This notebook includes the instructions for user to generate an augmented scene graph from an arbitrary image. Our pipeline is as follows:
[IMPORTANT] Make sure your python environment is 3.10 and transformers
is ready in your environment.
We use RAM for image tagging and YOLO-World for open vocabulary object detection.
- Install RAM by
pip install git+https://github.com/xinyu1205/recognize-anything.git
- Install requirements for YOLO-World by this instruction.
- Download the YOLO model by this link.
- Specify a config file in
yolo_configs/configs/
according to this table. As in the example, we chooseyolo_configs/configs/pretrain/yolo_world_v2_l_vlpan_bn_2e-3_100e_4x8gpus_obj365v1_goldg_train_1280ft_lvis_minival.py
as the config file.
import json
from provision.annotator import Annotator
# image_list = [list of image_path]
annotator = Annotator(device="cuda:0", image_list=image_list)
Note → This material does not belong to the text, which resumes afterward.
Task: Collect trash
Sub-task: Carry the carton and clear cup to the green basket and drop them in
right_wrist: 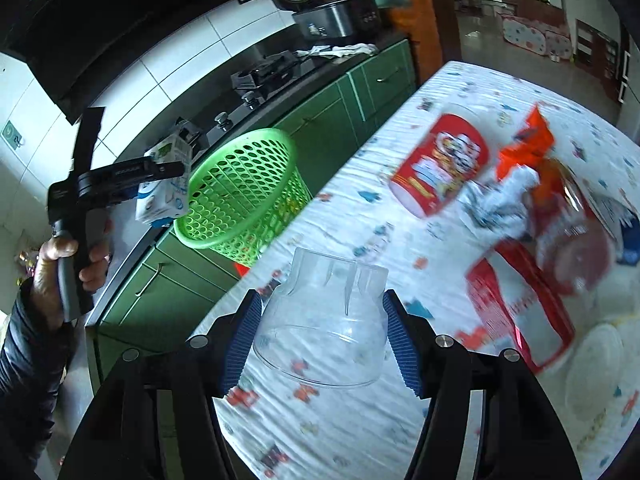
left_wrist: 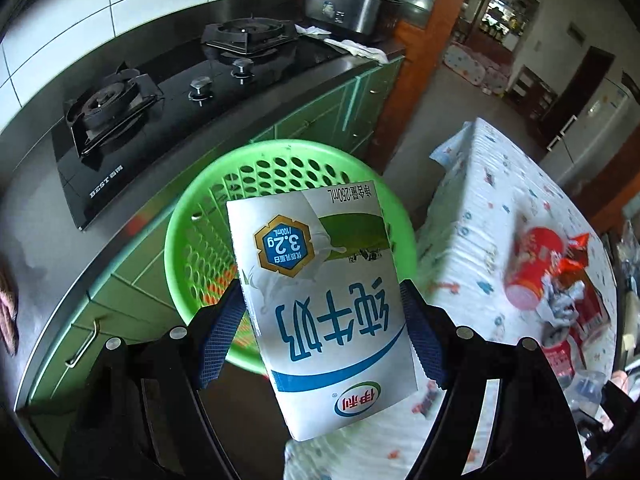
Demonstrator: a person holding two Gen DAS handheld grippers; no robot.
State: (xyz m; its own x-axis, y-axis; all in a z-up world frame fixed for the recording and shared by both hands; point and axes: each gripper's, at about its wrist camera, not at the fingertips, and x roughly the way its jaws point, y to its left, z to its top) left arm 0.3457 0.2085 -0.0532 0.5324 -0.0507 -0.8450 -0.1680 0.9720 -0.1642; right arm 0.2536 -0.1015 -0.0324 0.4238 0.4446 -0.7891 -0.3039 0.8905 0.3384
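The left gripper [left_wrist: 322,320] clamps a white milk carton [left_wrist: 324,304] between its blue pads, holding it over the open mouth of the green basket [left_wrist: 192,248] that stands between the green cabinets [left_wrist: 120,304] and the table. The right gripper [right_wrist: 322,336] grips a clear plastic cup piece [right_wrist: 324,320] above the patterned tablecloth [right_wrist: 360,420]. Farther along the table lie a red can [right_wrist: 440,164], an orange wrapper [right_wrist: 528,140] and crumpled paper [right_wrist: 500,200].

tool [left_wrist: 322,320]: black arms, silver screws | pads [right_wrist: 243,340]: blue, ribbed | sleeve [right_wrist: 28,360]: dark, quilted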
res = annotator.object_detection(
model_path: str = "/path/to/yolo_world_v2_l_obj365v1_goldg_pretrain_1280ft-9babe3f6.pth",
model_config_path: str = "yolo_configs/configs/pretrain/yolo_world_v2_l_vlpan_bn_2e-3_100e_4x8gpus_obj365v1_goldg_train_1280ft_lvis_minival.py",
# Optional Configs (default values are shown as below):
# score_thres: float = 0.05,
# iou_thres: float = 0.5,
# max_num_boxes: int = 100,
)
json.dump(res, open(f"{save_dir}/object-detection-annotations.json", "w"), indent=4)
{
"IMAGE_ID": {
"data_path": "/path/to/IMAGE_ID.jpeg",
"annotation": {
"width": ...,
"height": ...,
"det_scores": [
...
],
"labels": [
...
],
"bboxes": [
[
x_min,
y_min,
x_max,
y_max
],
...
]
},
"source": "DATA_SOURCE"
},
...
}
We use SAM-2 for object segmentation.
You can install SAM2 by:
pip install 'git+https://github.com/facebookresearch/segment-anything-2.git'
Image segmentation requires object detection results since we need to align these two annotations.
import json
from provision.annotator import Annotator
# image_list = [list of image_path]
annotator = Annotator(device="cuda:0", image_list=image_list)
res = annotator.image_segmentation(
save_path="/path/to/save/segmentation_file",
obj_det_path="/path/to/object-detection-annotations.json",
# Optional arguments:
# multimask_output: bool, # If true, SAM2 will output multiple mask for single bbox
# sam2_version: str, # This is the version from the SAM2 download URL, which is https://dl.fbaipublicfiles.com/segment_anything_2/{version}/{file_name}
# sam2_config_path: str, # config path for SAM2 model, also refer to: https://github.com/facebookresearch/segment-anything-2?tab=readme-ov-file#getting-started
# save_png: bool, # If true, segmentations will save as png files additionally into the save_path.
)
json.dump(res, open(f"{save_dir}/segmentation-annotations.json", "w"), indent=4)
Return format:
{
"IMAGE_ID": {
"data_path": "/path/to/IMAGE_ID.jpeg",
"annotation": {
"width": ...,
"height": ...,
"seg_mask_id": "IMAGE_ID_mask.npy", // [num_of_segmentations, w, h]
"bboxes": [
[
x_min,
y_min,
x_max,
y_max
],
...
],
"labels": [
...
]
},
"source": "DATA_SOURCE"
},
...
}
We use Depth Anything V2 for depth estimation.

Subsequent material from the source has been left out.